#389: The Book Collection
From single to series
Matching pastel spines begin to dominate one cube of my bookshelf — the moment when a book stops being a single entity and moves towards a collection. A growing thing that exists beyond the sum of its parts.
Here are three out of four of Elena Ferrante’s Neapolitan Quartet. And another of her later works.
I used to have a Jacqueline Wilson box set and a row of mismatched paperbacks from a popular wizarding series. Books in a series extend the unit of reading from pages into books, demonstrating the amount of time dedicated to one specific world. One author’s sprawling creation, tangibly displayed in its domination of the bookcase.
After years of reading individual books by a myriad of authors, my shelves are being taken over. Elena Ferrante pushes through the other paperbacks.
And the question I have is: why? Why, after not touching a series, or barely a second book by the same author, since childhood, has Elena Ferrante consumed me?
As I write, I eat fake Italian gelato and I consider reason number one: Italy. Or rather, Naples. Ferrante’s Neapolitan Quartet is steeped in a specific neighbourhood that, even when exited, creeps back into its characters’ lives. Naples is itself a character, or perhaps it is the novel’s godlike agent, the narrative’s author, predisposing which way these characters’ lives will go faster than Ferrante can write. And Ferrante takes time to truly write Naples. I have never visited its streets, but now I know its funicular, its pizzerias, its gardens… Returning, regularly, to one place, be that Middle Earth or busy Naples, is in the very DNA of the book series. It is familiar and it is all-encompassing.

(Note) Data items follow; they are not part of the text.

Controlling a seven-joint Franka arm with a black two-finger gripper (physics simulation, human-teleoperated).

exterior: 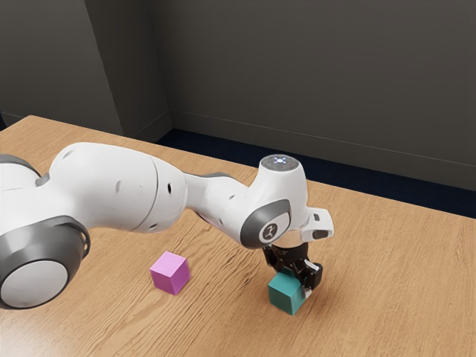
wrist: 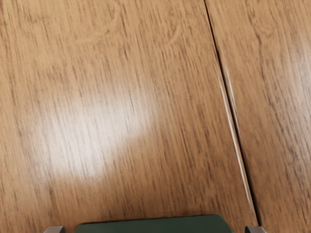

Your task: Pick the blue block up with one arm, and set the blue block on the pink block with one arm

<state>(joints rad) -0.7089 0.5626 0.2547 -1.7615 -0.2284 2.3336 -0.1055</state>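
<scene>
Now, gripper [exterior: 296, 278]: spread, straddling blue block [exterior: 286, 296], small gaps both sides
Blue block: on table [exterior: 394, 282], well apart from pink block [exterior: 169, 272]
Risk: shallow top-edge grip, block twists or slips when lifted

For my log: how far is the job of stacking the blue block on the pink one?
Reach done: the gripper is at the blue block, which sits on the table apart from the pink block. Lifting and stacking are left.
</scene>
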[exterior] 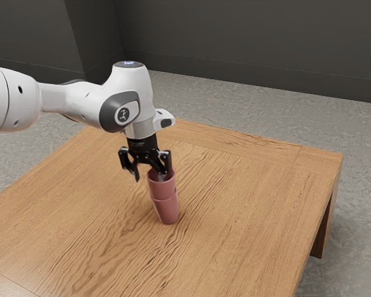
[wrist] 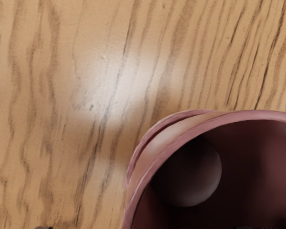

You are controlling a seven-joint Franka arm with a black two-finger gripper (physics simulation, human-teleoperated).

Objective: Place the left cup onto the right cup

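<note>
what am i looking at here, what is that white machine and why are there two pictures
The white machine is a robot arm in a simulation, with black fingers at its end for grasping. One picture is taken from a camera at its side; the other from a camera on its hand, looking down. On the wooden table stand two pink cups, the upper cup nested in the lower cup. The fingers look spread apart at the upper cup's rim, so nothing seems held.
</note>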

Glancing at the other books on my bookcase, I hypothesise reason number two: that this series exists at all. Book series are generally reserved for specific genres — fantasy often — or for children’s literature. They are not usually the terrain of contemporary literary novels. The fact I can read a book that I love, and then later read more of it, is just that: novel.
It is, however, clear to me that the answer, in reality, is this: friendship. Not giggling, instagrammable friendship, but friendship that builds and tears in every phone call. Friendship that is co-dependent, and that is explored from the very infancy of that co-dependency. I have never read such an elongated examination of one female friendship. Other characters come and go, but the friendship between the Quartet’s main characters, even in the moments of its absence, is always felt.
Books, after all — these unmoving objects — are predominantly about living, breathing people. And if you can get them to live and breathe across four long novels, across thousands of pages, then they are people that will stay with their readers for life.